Monday, June 20, 2016

"They Put Us in Closets and Do All They Can to Keep Us There": More on the Catholic Erasure of LGBTQ People from the Narrative About Orlando


And now some more resources that focus specifically on the erasure by top Catholic pastoral leaders of queer people from an act of mass murder of queer people:


Patricia Miller sums up the shameful official can't-say-LGBTQ response of the U.S. Catholic bishops to Orlando at their recent meeting:

The U.S. Catholic bishops met in Huntington Beach, California this week, just days after the Orlando massacre. And despite the fact that the church’s most powerful prelates were all gathered together at a time when the nation is desperate for pastoral leadership to counter the vitriol spewing from Donald Trump and his ilk, this was the official, and only, USCCB statement on the massacre released by conference president Archbishop Joseph Kurtz: 
"Waking up to the unspeakable violence in Orlando reminds us of how precious human life is.
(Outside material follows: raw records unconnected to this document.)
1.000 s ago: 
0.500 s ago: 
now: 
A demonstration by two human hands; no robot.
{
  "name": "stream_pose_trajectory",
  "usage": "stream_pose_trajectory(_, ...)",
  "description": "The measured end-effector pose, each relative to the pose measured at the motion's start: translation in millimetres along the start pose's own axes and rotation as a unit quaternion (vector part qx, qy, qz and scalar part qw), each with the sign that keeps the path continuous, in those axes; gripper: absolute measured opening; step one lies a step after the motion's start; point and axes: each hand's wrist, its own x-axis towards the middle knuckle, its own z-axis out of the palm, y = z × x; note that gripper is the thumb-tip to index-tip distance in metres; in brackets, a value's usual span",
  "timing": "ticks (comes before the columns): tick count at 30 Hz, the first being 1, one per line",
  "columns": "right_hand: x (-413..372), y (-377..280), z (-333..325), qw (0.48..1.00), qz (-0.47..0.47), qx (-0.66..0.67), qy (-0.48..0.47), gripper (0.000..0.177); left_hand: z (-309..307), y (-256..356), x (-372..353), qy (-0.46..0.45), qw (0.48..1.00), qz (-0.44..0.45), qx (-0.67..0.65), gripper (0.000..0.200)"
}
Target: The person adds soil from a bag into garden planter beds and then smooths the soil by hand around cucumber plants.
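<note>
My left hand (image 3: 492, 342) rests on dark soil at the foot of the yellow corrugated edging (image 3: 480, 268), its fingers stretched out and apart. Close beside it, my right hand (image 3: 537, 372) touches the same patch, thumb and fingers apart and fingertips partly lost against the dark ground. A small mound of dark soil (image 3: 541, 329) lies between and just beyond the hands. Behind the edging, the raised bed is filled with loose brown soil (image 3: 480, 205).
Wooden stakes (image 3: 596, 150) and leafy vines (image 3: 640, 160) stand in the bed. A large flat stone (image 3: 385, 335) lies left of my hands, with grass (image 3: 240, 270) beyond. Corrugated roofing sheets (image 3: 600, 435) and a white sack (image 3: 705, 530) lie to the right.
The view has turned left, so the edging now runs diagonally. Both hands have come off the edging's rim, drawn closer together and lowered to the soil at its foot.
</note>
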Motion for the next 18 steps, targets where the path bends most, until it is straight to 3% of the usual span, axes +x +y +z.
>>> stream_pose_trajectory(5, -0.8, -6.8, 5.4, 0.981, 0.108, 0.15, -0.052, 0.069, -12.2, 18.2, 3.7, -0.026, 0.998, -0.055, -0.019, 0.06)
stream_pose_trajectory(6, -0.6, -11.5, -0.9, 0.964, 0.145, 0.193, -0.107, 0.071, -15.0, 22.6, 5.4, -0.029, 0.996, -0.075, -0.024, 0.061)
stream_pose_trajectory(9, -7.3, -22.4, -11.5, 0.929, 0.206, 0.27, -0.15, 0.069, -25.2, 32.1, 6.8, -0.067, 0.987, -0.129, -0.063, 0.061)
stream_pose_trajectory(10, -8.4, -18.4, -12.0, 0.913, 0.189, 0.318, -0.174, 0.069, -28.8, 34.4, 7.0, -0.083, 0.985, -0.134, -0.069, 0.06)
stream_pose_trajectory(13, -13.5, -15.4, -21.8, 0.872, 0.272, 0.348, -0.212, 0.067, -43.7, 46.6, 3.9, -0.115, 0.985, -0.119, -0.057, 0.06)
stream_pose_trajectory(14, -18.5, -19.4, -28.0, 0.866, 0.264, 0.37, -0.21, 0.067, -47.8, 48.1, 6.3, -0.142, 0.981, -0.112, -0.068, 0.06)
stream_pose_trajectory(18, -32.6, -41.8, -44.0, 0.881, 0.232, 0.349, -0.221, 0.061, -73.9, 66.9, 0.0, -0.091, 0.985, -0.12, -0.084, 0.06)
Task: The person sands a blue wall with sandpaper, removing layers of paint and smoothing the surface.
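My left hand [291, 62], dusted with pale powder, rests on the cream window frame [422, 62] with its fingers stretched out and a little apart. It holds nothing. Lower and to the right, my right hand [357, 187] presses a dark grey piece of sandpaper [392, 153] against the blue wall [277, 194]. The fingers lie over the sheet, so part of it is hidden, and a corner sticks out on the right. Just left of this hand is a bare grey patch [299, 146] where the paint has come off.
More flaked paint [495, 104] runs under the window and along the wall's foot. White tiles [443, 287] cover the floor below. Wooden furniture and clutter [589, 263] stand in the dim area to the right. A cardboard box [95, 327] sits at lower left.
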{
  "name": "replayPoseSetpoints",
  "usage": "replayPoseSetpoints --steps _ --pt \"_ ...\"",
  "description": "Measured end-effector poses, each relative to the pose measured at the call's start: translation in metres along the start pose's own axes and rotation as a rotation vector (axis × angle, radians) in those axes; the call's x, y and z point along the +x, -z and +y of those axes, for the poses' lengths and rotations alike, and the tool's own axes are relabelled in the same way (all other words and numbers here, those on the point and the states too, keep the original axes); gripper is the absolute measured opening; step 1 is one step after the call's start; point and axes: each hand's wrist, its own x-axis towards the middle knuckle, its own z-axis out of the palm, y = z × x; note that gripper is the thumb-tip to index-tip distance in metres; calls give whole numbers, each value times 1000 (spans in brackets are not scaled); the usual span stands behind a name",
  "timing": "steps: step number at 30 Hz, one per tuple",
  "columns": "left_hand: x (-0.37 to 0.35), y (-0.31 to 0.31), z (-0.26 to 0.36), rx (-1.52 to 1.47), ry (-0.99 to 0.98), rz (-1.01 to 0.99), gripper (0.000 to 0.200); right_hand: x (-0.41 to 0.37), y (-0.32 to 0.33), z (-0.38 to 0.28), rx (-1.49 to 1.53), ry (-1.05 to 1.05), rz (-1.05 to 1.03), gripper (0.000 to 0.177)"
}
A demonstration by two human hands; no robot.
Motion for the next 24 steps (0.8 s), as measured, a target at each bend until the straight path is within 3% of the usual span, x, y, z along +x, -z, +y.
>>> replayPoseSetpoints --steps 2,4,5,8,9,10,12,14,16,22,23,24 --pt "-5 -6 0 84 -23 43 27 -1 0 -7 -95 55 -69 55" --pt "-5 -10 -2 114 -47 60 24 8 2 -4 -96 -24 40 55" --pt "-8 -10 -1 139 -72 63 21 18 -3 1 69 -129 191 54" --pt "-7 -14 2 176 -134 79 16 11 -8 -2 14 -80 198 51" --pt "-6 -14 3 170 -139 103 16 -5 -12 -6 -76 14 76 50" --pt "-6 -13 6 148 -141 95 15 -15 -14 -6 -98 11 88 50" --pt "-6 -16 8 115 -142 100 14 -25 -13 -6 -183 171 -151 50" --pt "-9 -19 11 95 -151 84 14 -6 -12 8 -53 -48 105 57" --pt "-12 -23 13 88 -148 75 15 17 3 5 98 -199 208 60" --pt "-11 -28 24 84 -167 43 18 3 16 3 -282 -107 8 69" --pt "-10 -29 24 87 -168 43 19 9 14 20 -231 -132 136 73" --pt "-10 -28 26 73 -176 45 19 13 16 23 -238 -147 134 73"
Our prayers are with the victims, their families and all those affected by this terrible act. The merciful love of Christ calls us to solidarity with the suffering and to ever greater resolve in protecting the life and dignity of every person."

Kevin McKenna notes the same shameful refusal to acknowledge that this was an anti-LGBTQ hate crime on the part of top pastoral leaders of his Scottish Catholic church: and then he writes, 

A moral and ecclesiastical conundrum exists at the heart of hard-line Catholic attitudes to issues surrounding an individual’s sexual orientation. Those who adhere to such thinking confess that God is omnipotent and omniscient; that He does not make mistakes and that everything He creates is sacred and pleasing to Him. 
God made gay people and so, as He does not make mistakes, presumably their sexual orientation is part of His plan for their lives and is pleasing to Him. Presumably also then, being murdered because of their sexuality is displeasing to Him.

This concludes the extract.